AnnData object with spatial coordinates and features, or None if conversion fails

openimc.core.deconvolution(loader, acquisition, output_dir, x0=7.0, iterations=4, output_format='float', loader_path=None, source_file_path=None, unique_acq_id=None, passes=None, contributions=None, kernel=None, passes_arr=None, contribs_arr=None, kernel_dim=None, region_data_full=None, I0=None)[source]

Apply Richardson-Lucy deconvolution to high resolution IMC images.

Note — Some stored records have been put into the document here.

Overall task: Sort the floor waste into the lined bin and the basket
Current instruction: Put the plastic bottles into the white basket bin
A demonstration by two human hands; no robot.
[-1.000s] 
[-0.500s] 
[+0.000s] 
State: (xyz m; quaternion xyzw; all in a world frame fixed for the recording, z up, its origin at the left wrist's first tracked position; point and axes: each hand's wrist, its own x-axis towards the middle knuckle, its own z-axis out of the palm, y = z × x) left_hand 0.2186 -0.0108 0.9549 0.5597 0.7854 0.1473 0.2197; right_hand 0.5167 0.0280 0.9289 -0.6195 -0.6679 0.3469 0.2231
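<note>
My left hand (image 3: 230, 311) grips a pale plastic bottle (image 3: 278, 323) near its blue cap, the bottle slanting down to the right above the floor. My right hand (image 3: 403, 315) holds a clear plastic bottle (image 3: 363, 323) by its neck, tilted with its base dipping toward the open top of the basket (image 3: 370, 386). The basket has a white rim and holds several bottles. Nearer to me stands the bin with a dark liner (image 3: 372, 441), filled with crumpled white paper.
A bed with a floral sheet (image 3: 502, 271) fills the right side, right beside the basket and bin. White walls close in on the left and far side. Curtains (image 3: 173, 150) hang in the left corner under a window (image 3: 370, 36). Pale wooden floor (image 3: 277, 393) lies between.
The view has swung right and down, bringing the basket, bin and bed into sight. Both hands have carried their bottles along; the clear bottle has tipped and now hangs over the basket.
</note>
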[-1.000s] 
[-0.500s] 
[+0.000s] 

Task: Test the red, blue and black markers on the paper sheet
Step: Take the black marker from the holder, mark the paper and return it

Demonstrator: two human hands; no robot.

This function applies deconvolution optimized for high resolution IMC images with step sizes of 333 nm and 500 nm.

Parameters:
  • loader (Union[MCDLoader, OMETIFFLoader]) – Data loader (MCDLoader or OMETIFFLoader)

  • acquisition (AcquisitionInfo) – Acquisition information

  • output_dir (Union[str, Path]) – Output directory for deconvolved images

  • x0 (float) – Parameter for kernel calculation (default: 7.0)

  • iterations (int) – Number of Richardson-Lucy iterations (default: 4)

  • output_format (str) – Output format (‘float’ or ‘uint16’, default: ‘float’)

  • loader_path (Union[str, Path, None]) – Optional explicit path to loader file/directory (if loader doesn’t have file_path/directory attribute)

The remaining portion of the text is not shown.